The number of smartphones and tablets running Google’s Android Gingerbread software has eclipsed that of its predecessor, Froyo, for the first time, nearly a year after the updated mobile platform was released on the new Google Nexus S smartphone.
Remaining transparent as possible as to how the market stands in terms of Android software use, Google regularly updates its Android Developers portal with statistics for app developers and designers, giving them the chance to tailor their apps depending on the version of Android installed on user devices.
In the latest update, Gingerbread now holds a 44.4% combined share, including the incremental updates between the Android 2.3 and Android 2.3.7 releases, up from 38.7% a month earlier. Google’s Android 2.2 software (Froyo) still retains a large share but has slipped from 45.3% to 40.7%.
Despite being released in October 2009, Android 2.1 (Eclair) still retains a 10.7% share of devices accessing the Android Market, suggesting that either carriers in some countries have neglected to update devices on their networks, the devices do not support updates, or that users simply don’t care about upgrading the software on their smartphones.
Google’s tablet-centric Honeycomb Android release holds just under a 2% share.

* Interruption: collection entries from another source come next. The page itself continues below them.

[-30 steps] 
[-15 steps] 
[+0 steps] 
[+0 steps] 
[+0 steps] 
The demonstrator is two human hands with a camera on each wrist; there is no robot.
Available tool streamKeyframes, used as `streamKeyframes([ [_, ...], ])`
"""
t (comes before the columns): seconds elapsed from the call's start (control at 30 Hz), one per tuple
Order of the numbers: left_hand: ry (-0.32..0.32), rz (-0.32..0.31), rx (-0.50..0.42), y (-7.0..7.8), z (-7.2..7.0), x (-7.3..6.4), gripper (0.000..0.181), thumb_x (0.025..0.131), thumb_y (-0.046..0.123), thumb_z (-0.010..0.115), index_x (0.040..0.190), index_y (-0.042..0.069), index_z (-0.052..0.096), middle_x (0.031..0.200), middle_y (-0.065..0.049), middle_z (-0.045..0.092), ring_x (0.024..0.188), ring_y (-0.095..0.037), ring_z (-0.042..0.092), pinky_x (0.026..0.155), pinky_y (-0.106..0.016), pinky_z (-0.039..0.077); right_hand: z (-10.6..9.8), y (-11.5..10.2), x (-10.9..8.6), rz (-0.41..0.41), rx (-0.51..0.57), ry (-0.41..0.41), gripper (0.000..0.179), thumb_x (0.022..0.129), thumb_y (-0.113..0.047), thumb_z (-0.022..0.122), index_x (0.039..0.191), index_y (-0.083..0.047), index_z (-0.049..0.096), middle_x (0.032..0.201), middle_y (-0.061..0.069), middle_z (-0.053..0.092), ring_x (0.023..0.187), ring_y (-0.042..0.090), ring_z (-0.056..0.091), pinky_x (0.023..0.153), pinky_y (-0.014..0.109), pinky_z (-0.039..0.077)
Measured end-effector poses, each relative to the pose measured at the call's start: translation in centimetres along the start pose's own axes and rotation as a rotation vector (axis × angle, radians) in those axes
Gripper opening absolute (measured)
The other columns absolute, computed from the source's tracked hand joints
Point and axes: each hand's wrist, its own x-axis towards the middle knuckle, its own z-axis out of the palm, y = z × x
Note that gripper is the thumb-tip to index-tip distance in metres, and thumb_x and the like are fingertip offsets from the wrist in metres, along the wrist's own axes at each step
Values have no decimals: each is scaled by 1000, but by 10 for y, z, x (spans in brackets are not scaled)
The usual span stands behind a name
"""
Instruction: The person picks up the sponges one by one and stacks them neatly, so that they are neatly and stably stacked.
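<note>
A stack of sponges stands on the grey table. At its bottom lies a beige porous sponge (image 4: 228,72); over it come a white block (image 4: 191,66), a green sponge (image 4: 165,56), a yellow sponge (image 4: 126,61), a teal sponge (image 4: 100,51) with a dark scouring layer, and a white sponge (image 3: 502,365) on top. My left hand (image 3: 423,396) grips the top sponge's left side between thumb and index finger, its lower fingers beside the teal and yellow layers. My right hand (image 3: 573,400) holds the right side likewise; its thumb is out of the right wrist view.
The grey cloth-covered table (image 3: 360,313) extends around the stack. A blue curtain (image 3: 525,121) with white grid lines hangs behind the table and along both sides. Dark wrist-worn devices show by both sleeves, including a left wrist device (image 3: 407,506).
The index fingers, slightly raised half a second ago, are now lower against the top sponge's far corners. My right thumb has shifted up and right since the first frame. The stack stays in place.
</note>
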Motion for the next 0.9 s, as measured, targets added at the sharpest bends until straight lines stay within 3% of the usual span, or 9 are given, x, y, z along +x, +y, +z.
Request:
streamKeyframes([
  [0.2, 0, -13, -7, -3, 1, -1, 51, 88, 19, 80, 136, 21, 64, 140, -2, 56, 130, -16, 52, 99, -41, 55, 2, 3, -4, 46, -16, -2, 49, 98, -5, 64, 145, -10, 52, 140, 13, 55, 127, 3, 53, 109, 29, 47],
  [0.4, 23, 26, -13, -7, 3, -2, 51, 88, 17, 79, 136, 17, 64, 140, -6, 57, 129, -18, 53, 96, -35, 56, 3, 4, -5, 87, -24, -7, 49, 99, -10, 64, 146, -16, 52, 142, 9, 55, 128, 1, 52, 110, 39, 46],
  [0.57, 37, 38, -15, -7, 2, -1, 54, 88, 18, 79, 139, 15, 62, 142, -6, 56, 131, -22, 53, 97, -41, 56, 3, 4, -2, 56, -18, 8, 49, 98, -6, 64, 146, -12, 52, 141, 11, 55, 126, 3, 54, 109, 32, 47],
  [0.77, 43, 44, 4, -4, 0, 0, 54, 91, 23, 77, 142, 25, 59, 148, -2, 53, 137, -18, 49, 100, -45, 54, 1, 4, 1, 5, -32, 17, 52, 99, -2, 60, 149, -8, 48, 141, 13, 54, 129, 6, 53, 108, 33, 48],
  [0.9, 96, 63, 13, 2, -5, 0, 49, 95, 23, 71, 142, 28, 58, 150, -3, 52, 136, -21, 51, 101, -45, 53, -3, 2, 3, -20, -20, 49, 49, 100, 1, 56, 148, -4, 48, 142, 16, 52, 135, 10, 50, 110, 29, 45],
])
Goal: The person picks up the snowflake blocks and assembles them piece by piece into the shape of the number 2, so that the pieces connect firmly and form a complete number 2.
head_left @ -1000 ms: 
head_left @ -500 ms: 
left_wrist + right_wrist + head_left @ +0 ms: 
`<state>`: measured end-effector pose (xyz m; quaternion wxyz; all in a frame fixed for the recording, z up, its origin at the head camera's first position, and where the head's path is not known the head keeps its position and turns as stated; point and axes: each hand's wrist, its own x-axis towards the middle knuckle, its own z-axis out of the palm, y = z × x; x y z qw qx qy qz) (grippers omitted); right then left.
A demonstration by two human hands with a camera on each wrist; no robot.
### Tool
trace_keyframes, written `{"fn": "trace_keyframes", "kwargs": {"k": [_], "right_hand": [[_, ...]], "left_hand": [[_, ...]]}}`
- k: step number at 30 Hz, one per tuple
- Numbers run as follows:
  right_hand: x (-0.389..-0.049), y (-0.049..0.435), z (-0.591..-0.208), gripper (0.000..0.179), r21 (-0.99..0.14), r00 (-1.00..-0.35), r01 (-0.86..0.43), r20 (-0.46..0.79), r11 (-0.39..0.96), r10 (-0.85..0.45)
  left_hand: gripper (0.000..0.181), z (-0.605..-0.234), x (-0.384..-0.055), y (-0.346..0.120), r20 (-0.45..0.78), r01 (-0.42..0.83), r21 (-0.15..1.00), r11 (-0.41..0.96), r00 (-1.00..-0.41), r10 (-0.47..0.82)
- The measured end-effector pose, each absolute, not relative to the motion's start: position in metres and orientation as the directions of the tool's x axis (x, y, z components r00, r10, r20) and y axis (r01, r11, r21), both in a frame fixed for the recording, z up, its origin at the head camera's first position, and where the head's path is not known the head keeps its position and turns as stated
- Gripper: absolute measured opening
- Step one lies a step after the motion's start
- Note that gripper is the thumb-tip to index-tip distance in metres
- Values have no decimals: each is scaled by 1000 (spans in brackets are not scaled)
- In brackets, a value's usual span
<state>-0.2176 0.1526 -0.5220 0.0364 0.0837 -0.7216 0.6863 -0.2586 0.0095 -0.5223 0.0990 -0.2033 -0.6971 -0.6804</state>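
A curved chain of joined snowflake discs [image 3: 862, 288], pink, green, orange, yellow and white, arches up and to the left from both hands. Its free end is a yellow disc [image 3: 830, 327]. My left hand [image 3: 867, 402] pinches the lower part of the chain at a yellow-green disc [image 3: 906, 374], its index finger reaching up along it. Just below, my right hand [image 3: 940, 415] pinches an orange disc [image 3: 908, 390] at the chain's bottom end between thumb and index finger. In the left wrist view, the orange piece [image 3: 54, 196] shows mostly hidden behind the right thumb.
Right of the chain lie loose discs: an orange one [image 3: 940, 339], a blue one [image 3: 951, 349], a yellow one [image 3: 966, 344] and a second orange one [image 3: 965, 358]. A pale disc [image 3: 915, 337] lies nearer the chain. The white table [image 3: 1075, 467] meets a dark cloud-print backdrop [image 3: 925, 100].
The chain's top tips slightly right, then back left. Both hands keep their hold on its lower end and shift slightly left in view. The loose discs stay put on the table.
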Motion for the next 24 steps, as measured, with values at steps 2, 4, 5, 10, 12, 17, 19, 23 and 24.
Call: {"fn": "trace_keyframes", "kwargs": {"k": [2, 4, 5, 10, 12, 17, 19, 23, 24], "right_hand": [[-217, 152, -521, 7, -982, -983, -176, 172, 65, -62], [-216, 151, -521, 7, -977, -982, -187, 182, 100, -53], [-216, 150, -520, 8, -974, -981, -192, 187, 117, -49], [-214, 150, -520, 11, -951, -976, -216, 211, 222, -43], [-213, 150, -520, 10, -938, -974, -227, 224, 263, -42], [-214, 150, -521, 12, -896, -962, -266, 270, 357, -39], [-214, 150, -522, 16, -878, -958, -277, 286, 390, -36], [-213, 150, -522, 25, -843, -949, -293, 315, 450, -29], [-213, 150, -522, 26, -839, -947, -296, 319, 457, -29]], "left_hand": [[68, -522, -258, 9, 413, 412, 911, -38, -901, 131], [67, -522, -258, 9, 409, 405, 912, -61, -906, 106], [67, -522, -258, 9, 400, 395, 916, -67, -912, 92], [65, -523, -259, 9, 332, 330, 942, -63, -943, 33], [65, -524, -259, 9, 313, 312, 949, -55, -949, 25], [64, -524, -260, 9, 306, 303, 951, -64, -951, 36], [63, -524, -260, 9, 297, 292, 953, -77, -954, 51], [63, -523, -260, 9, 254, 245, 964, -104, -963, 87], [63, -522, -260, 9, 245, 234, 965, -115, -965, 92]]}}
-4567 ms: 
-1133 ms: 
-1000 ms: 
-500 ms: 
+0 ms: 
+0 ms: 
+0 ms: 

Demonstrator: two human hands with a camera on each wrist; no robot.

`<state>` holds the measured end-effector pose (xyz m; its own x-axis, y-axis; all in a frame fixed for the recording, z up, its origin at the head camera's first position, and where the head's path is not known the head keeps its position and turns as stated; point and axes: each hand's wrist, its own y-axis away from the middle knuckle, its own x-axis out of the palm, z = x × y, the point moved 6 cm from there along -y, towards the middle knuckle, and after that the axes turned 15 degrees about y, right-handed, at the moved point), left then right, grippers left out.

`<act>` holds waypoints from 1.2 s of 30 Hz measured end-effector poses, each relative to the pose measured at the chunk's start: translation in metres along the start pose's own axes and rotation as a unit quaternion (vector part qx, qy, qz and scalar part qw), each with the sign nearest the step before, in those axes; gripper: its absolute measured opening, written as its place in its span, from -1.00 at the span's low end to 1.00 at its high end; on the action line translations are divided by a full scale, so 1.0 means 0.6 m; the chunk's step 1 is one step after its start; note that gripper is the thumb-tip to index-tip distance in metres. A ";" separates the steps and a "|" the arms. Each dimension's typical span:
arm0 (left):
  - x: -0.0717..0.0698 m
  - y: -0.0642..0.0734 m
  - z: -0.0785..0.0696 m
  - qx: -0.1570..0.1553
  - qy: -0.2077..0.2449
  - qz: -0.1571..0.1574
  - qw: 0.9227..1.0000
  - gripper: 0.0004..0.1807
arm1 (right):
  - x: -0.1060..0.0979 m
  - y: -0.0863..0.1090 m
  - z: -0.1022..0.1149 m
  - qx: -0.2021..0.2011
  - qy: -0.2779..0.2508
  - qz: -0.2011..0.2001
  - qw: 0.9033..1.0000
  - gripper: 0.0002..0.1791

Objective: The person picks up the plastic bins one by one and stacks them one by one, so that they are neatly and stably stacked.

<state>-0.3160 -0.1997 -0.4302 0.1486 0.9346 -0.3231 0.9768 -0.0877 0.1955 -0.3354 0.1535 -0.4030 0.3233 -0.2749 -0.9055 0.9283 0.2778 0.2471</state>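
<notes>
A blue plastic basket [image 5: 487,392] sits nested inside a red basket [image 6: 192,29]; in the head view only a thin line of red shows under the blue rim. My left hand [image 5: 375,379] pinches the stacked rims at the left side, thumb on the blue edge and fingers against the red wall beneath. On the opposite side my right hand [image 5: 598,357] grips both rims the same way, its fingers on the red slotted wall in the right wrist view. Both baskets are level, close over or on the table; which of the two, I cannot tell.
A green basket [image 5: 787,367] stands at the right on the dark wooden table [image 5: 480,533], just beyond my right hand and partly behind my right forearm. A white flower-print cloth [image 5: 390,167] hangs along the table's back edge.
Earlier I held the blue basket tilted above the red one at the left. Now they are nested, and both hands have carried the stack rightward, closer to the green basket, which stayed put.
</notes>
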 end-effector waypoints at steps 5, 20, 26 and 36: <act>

Google has come in for some intense criticism of the fragmentation of the Android platform, with too many updates being released for devices that take months to reach an owner’s Android smartphone. To reduce fragmentation, Google lengthened the time between updates, further shifting its strategy with the announcement of its new update – Ice Cream Sandwich.
Ice Cream Sandwich (Android 4.0) will be a single release that is specifically tailored for smartphones, tablets and its TV platform, making it easier for users, carriers and developers to better understand and support the new software. The new software will debut on Google and Samsung’s new smartphone, the Galaxy Nexus – launching November 17.